Skeletal metabolism in patients with osteoporosis after discontinuation of long-term treatment with oral pamidronate

Abstract

Bisphosphonates are used with increasing frequency in the treatment of patients with osteoporosis. Continuous administration of low doses of nitrogen-containing bisphosphonates by mouth is the preferred mode of therapy. The skeletal half-life of bisphosphonates is long, however, and little is known about their long term effects on skeletal metabolism. We examined the changes in biochemical parameters of bone turnover [serum alkaline phosphatase and urinary hydroxyproline (OHP)], in bone mineral density, and in fracture frequency after discontinuation of long term (mean, 6.5 yr, range, 5-9 yr) therapy with oral pamidronate (150 mg/day) in 30 patients with osteoporosis and vertebral fractures.
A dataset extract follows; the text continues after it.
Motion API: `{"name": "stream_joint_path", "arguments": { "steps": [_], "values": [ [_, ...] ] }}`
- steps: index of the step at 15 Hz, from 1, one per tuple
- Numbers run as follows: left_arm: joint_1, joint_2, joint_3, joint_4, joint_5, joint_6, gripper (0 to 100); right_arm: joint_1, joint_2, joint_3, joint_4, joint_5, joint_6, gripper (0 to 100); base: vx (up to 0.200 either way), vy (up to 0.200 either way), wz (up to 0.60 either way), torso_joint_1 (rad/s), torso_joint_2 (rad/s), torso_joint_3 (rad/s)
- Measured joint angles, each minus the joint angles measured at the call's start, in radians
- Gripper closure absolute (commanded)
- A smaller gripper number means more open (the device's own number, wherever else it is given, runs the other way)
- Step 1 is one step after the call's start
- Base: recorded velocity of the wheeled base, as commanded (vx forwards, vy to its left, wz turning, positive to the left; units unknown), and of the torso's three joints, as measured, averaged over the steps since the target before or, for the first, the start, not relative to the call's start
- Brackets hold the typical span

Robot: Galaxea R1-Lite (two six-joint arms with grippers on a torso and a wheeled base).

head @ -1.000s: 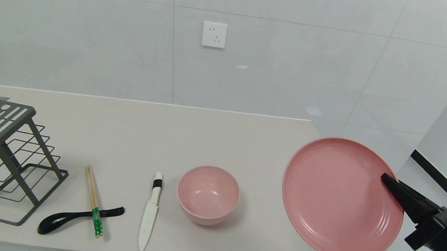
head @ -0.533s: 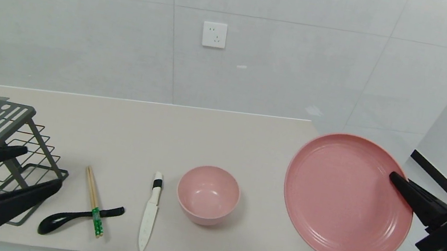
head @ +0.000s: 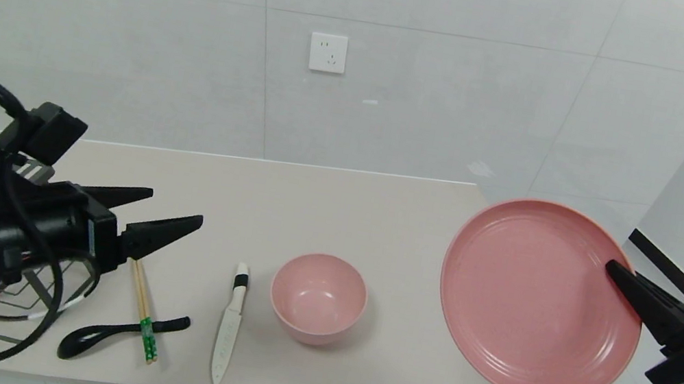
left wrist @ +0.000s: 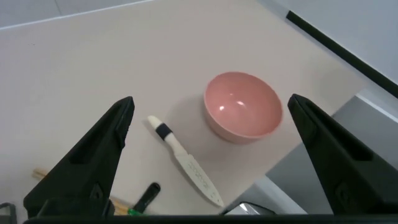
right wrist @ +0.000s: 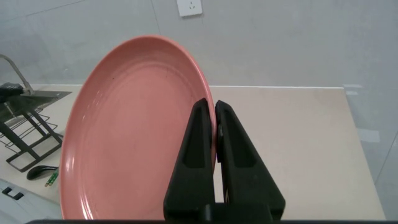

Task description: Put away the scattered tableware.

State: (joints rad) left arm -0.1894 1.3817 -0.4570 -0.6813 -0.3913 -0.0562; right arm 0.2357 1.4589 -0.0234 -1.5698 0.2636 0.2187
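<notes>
The left end effector (head: 176,206) hangs with its fingers apart; chopsticks (head: 142,304) and a spoon (head: 102,336) lie on the table (head: 326,203) beneath it, with a knife (head: 229,326) and bowl (head: 317,296) to its right. The right end effector (head: 611,265) is clamped on the tilted plate's (head: 532,300) rim

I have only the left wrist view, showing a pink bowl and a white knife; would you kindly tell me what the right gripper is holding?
Observer: The right gripper is shut on the rim of a large round pink plate, held tilted over the beige counter at its right end.
Operator: Where is the rack?
Observer: The dark grey wire rack stands at the counter's left end.
</notes>
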Motion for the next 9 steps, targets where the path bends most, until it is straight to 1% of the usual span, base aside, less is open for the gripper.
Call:
{"name": "stream_joint_path", "arguments": {
  "steps": [1, 2, 4, 6, 9],
  "values": [
    [-0.002, 0.041, -0.028, 0.001, 0.006, -0.007, 0, 0.0, 0.0, 0.0, 0.0, 0.0, 0.0, 100, 0.0, 0.0, 0.0, 0.0, 0.0, 0.0],
    [-0.005, 0.074, -0.05, -0.003, 0.006, -0.024, 0, 0.0, 0.0, 0.0, 0.0, 0.0, 0.0, 100, 0.0, 0.0, 0.0, 0.0, 0.0, 0.0],
    [-0.009, 0.144, -0.107, -0.014, 0.004, -0.092, 0, 0.0, 0.0, -0.001, 0.0, 0.0, -0.001, 100, 0.0, 0.0, 0.0, 0.0, 0.0, 0.0],
    [-0.012, 0.199, -0.134, -0.014, 0.008, -0.103, 0, 0.0, 0.0, 0.0, 0.0, 0.0, -0.001, 100, 0.0, 0.0, 0.0, 0.0, 0.0, 0.0],
    [-0.03, 0.284, -0.154, -0.018, 0.014, -0.104, 0, 0.0, 0.002, 0.0, 0.0, 0.0, -0.001, 100, 0.0, 0.0, 0.0, 0.0, 0.0, 0.0]
  ]
}}
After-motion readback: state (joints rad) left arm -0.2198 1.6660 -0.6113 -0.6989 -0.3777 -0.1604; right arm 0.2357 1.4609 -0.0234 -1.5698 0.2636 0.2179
Serum alkaline phosphatase and urinary OHP were significantly lower at the end of long term treatment (90% and 72% of basal values, respectively). Serum alkaline phosphatase had increased to basal values within 6 months of stopping treatment, whereas OHP increased significantly to a maximum average of 92% of pretreatment values. There was no change in the every 6-month bone mineral density measurements of the lumbar spine and the femoral neck during the 2 yr after stopping treatment. Spine fracture index, calculated by the method of Raymakers and co-workers, was 0.83 +/- 0.12 before treatment, 0.85 +/- 0.12 at the end of treatment, and 0.85 +/- 0.13 2 yr after stopping treatment (nonsignificant). There was also no significant change in the rate of new vertebral fractures on or up to 2 yr after stopping treatment (48.5 of 1000 and 46.5 of 1000 patient yr, respectively). Our data demonstrate that the sustained suppression of bone turnover induced by long term treatment with pamidronate is readily reversible on stopping treatment. The beneficial effect of this treatment regimen on the skeleton, however, appears to be maintained for at least 2 yr after discontinuation of treatment.